*Exercise instructions:* Leaving the pictures aside, repeat every line below exactly.

::::

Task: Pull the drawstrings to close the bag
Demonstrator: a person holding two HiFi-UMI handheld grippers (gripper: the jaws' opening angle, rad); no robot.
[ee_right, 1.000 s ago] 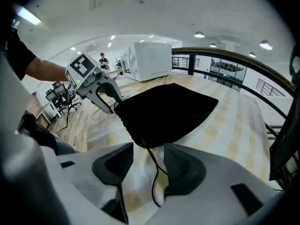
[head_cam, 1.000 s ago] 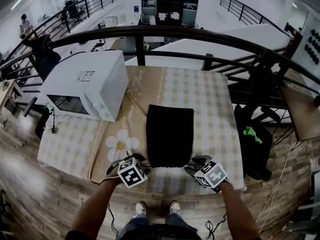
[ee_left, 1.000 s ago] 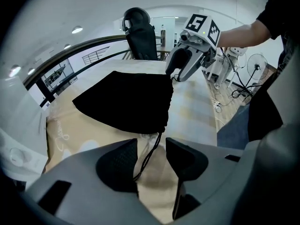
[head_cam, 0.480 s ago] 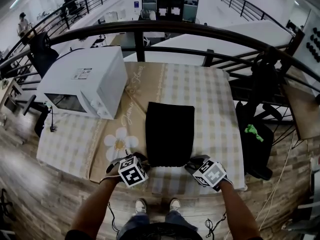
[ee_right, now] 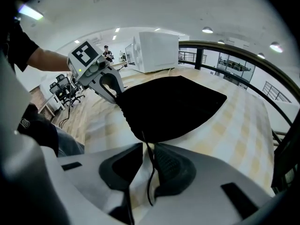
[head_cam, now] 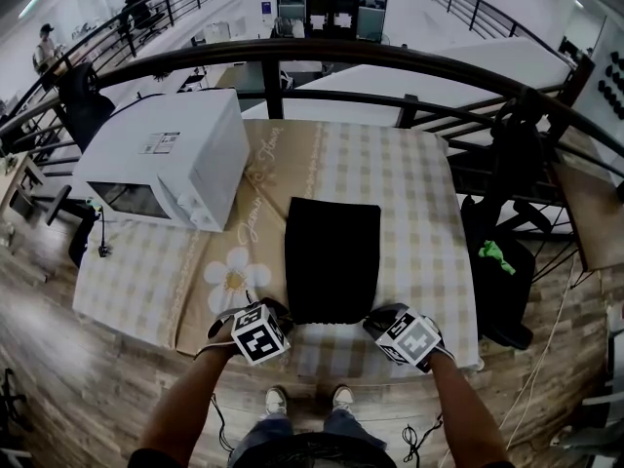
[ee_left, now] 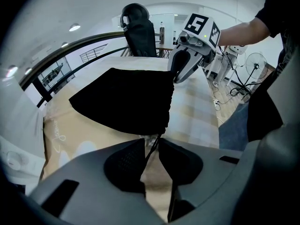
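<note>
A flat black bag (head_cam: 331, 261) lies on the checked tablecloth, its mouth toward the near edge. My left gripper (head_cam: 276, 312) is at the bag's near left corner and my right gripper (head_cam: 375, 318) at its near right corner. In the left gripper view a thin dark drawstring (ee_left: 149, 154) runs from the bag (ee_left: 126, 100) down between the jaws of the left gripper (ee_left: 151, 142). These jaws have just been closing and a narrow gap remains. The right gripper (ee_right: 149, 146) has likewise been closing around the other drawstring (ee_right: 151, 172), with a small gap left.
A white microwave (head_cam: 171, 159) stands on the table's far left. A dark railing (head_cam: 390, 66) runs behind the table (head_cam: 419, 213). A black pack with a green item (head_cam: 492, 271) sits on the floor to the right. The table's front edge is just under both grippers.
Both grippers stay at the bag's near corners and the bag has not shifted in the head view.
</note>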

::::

*Output:*
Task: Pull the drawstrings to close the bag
Demonstrator: a person holding two HiFi-UMI handheld grippers (gripper: the jaws' opening angle, rad); no robot.
[ee_right, 1.000 s ago] 
[head_cam, 1.000 s ago] 
[ee_left, 1.000 s ago] 
[head_cam, 0.480 s ago] 
[ee_right, now] 
[head_cam, now] 
[ee_left, now] 
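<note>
A flat black bag (head_cam: 331, 261) lies on the checked tablecloth, its mouth toward the near edge. My left gripper (head_cam: 276, 312) is at the bag's near left corner and my right gripper (head_cam: 375, 318) at its near right corner. In the left gripper view a thin dark drawstring (ee_left: 149, 154) runs from the bag (ee_left: 126, 100) down between the jaws of the left gripper (ee_left: 151, 142). These jaws have just been closing and a narrow gap remains. The right gripper (ee_right: 149, 146) has likewise been closing around the other drawstring (ee_right: 151, 172), with a small gap left.
A white microwave (head_cam: 171, 159) stands on the table's far left. A dark railing (head_cam: 390, 66) runs behind the table (head_cam: 419, 213). A black pack with a green item (head_cam: 492, 271) sits on the floor to the right. The table's front edge is just under both grippers.
Both grippers stay at the bag's near corners and the bag has not shifted in the head view.
</note>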

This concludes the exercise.